Could you retype the lines below, starting at the line holding "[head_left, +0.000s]" and stopping at the line holding "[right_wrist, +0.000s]", inclusive? Copy them exactly and drop the images.
===== Data segment =====
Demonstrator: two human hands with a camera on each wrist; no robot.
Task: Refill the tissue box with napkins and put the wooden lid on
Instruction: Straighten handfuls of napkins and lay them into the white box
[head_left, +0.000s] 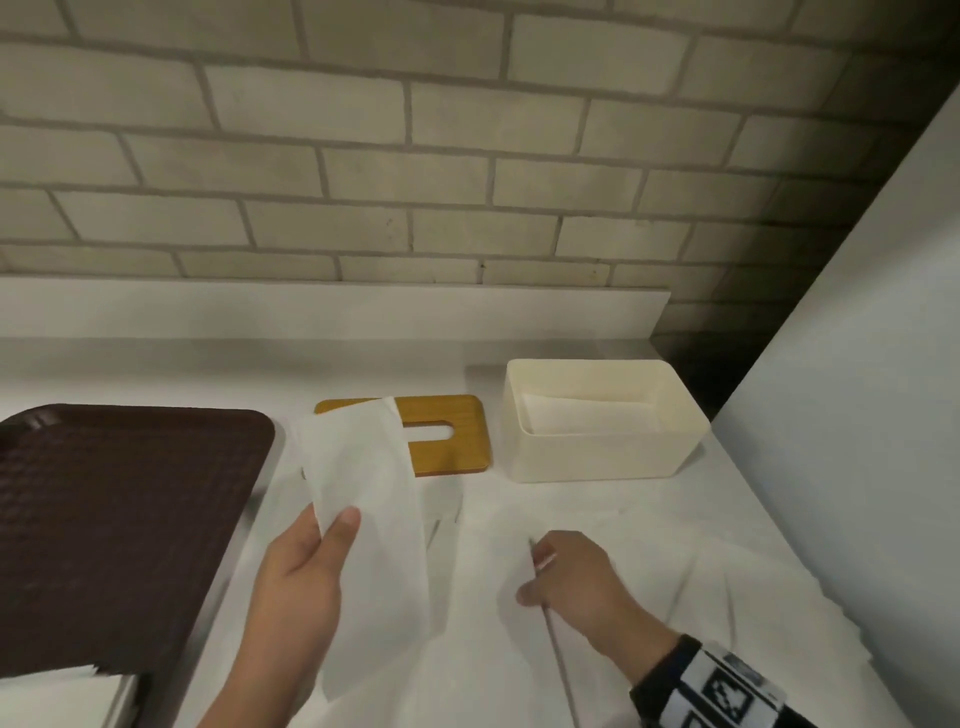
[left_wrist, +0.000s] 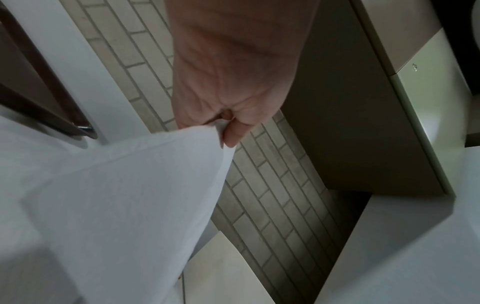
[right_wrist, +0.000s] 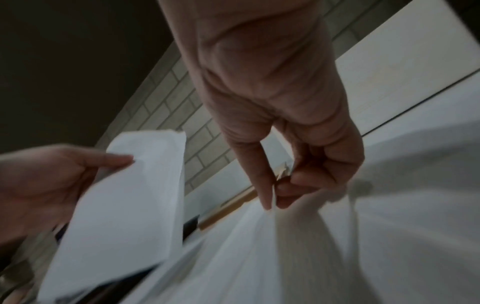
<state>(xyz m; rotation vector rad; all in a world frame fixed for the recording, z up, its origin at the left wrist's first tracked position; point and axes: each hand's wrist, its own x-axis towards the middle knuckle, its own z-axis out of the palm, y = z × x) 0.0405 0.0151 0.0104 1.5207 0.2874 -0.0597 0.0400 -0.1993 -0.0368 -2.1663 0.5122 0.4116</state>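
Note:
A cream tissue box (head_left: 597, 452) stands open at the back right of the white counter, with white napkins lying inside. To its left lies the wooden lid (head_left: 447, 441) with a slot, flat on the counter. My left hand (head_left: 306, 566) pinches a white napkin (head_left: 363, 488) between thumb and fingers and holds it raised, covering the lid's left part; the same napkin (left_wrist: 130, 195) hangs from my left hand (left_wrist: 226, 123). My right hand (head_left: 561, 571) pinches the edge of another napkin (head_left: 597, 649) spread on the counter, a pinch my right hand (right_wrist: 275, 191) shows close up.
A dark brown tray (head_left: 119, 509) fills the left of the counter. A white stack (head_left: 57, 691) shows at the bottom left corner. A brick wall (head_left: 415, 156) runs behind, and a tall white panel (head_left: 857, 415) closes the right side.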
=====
Your solution
[head_left, +0.000s] 
[left_wrist, +0.000s] 
[right_wrist, +0.000s] 

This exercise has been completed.